* [REQUIRED ACTION] Consider the listing below. Extract exactly the lines from the line containing "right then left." to the line containing "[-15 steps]", both included.

* [DATA BELOW]
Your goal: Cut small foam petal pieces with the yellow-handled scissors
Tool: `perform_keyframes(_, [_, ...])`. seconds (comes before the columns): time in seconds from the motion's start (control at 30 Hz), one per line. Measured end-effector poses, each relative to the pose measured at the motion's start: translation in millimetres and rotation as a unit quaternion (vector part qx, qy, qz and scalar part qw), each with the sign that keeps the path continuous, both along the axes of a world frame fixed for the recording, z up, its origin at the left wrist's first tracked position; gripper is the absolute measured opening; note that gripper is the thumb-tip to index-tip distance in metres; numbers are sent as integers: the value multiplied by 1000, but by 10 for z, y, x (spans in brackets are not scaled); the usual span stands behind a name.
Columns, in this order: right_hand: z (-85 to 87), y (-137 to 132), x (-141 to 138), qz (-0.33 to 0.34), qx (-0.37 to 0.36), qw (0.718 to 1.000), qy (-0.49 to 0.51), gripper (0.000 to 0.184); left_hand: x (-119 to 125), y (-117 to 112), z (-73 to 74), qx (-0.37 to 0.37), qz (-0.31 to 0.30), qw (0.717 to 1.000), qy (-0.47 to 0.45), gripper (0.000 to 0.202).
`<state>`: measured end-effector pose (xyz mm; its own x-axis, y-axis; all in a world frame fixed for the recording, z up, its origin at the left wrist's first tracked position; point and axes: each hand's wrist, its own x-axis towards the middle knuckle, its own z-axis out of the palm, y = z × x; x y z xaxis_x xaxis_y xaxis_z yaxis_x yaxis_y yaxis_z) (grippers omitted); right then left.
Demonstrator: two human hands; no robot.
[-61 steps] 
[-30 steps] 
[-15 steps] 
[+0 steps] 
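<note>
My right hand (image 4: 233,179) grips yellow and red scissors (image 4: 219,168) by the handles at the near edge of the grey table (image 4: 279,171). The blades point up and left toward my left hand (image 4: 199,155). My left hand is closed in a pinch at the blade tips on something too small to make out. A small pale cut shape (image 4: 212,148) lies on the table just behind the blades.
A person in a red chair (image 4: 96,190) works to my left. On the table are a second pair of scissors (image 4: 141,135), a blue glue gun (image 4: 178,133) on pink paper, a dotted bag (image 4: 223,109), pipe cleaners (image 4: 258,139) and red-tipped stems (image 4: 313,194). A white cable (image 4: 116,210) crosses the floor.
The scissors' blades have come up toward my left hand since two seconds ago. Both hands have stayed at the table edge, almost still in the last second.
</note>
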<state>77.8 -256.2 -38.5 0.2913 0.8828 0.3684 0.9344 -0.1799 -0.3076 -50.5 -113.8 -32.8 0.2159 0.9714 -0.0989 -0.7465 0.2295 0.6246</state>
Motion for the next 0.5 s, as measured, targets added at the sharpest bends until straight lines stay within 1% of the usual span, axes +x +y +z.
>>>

* [TASK RESULT]
`<state>`: measured end-effector pose (xyz mm; its own x-axis, y-axis; all in a world frame fixed for the recording, z up, its origin at the left wrist's first tracked position; point and axes: each hand's wrist, its own x-axis towards the middle knuckle, its own z-axis out of the palm, y = z × x; x y z xaxis_x xaxis_y xaxis_z yaxis_x yaxis_y yaxis_z) (grippers omitted); right then left.
Demonstrator: two human hands; no robot.
[-61 steps] 
[-30 steps] 
[-15 steps] 

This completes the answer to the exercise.